I barely knew him, so it’s probably nuts even to speculate, but at the moment I can’t seem to stop. Maybe that’s because lately
I’ve come across so many kids just like him, or because I’ve spent so many hours trying to walk in his patched-up Birkenstocks.
Either way, right now his last hour or so on earth is incredibly vivid in my imagination. And I’ll tell you the truth: I really,
really wish it weren’t.
But it is. And I picture it like this:
He crawls into the tent, strips down to the childish white underpants they’ll find him in. He’s full, probably uncomfortably
so; the coroner will find a gigantic amount of food in his stomach—falafel and veggie chili and peanut butter cups he put
away a couple of hours before, probably in an attack of the munchies from all the grass he smoked that afternoon.
A different sort of guy might want company, but later his friends will say that wasn’t his style. He likes to be by himself,
savor the moment—open his mind to new realities, I suppose he’d say. He prefers to lie by himself in the dark and wait for
the universe to open up and swallow him, to take him on some dopey journey of the imagination; the next morning (or more likely
afternoon) he’ll tell his friends all about it over a whole wheat bagel with extra honey.
So he pins a sign to the tent that says—no kidding—TRIPPING, DO NOT DISTURB. He zips up the flap and lies on top of his sleeping bag mostly naked, since the late-August heat is all but unbearable,
even if you’re in your right mind. He pulls his long corkscrew curls out of their usual ponytail and wraps the elastic around
his flashlight. He lights the candle on the milk crate beside him, but only long enough to let the scent of sage waft over
to him. He blows it out after a minute or so, not only because he craves the dark but because he knows you’re never supposed
to have an open flame inside a tent; later, when his friends are called upon to eulogize, they’ll say he was a kick-ass camper.
He’s happy, at least that’s the way I imagine it. He’s utterly in his element, a skinny little fish gliding in his favorite
pond. Within a few hundred yards are most of the people on the planet who really matter to him—guys he’s been skateboarding
with since he was ten, girls he’s danced with and gotten high with and screwed, and no hard feelings afterward.
The night feels alive around him; it’s loud with laughter and bits of conversations, all of them important—some pondering
the next band on the playlist, others the fundamental meaning of the universe. There’s music everywhere, coming from so many
sources and directions it’s impossible to separate them, innumerable voices and bass lines and drum beats going thump-thump-thump inside his chest.
He closes his eyes, because even before the candle goes out there’s no need for vision. His other senses are on overload,
and he likes it. If he’s feeling this much even before the drug really kicks in, he knows he’s in for one hell of a ride.
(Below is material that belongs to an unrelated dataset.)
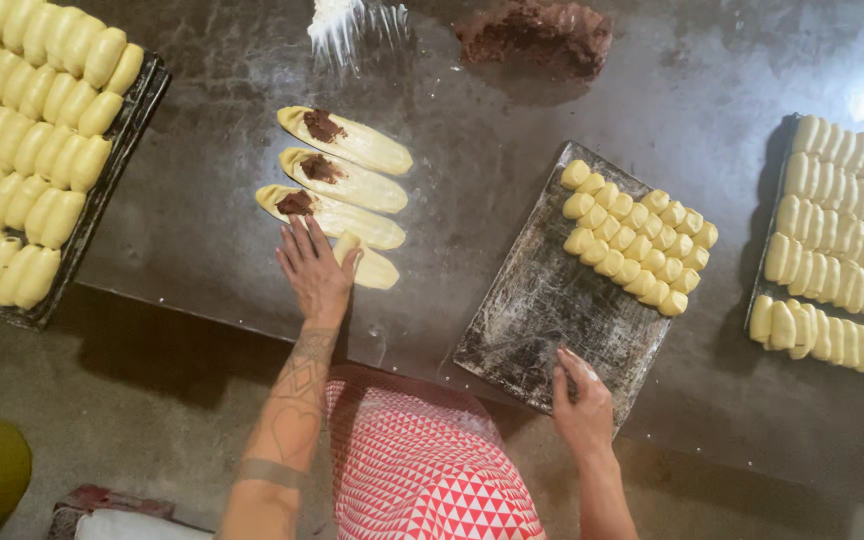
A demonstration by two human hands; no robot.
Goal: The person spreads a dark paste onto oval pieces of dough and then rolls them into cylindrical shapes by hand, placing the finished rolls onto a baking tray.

This is the moment he likes best, when it’s just starting and he’s not quite sure which world he’s in. At first, the sensations
are slow, sneaky, subtle—fictions masquerading as fact. The beginning of a trip is like crossing a river, he’s always said;
you can try to stay on the rocks of reality, but the closer you get to the other side, the wetter you’re going to get.
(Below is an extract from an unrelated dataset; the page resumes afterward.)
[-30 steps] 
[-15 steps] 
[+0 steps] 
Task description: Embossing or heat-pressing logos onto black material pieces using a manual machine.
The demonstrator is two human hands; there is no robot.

I have no idea how long he balances in the netherworld between here and elsewhere; for his sake, I hope it’s a while. But
eventually, he segues into something infinitely wilder—and since my personal experience with mind-expanding drugs is essentially
nil (my head being kooky enough without the addition of psychotropics), I have a hard time imagining it. When I ponder the
usual stereotypes—shooting stars and melting walls and talking rhinos and such—it just seems pathetic, and I know he didn’t
see it that way. To him it was something profound, something worth stretching yourself, maybe even scaring yourself, just
for the sake of the experience.
But was it something worth dying for? That much I seriously doubt. But there’s no arguing with the fact that that’s precisely
what happened.
At some point, quite when I don’t know, things start to go wrong. His mouth goes dry. He gets a raging headache. Maybe his
stomach starts to hurt; then it starts to hurt bad. He can barely breathe. Eventually, he can’t breathe at all.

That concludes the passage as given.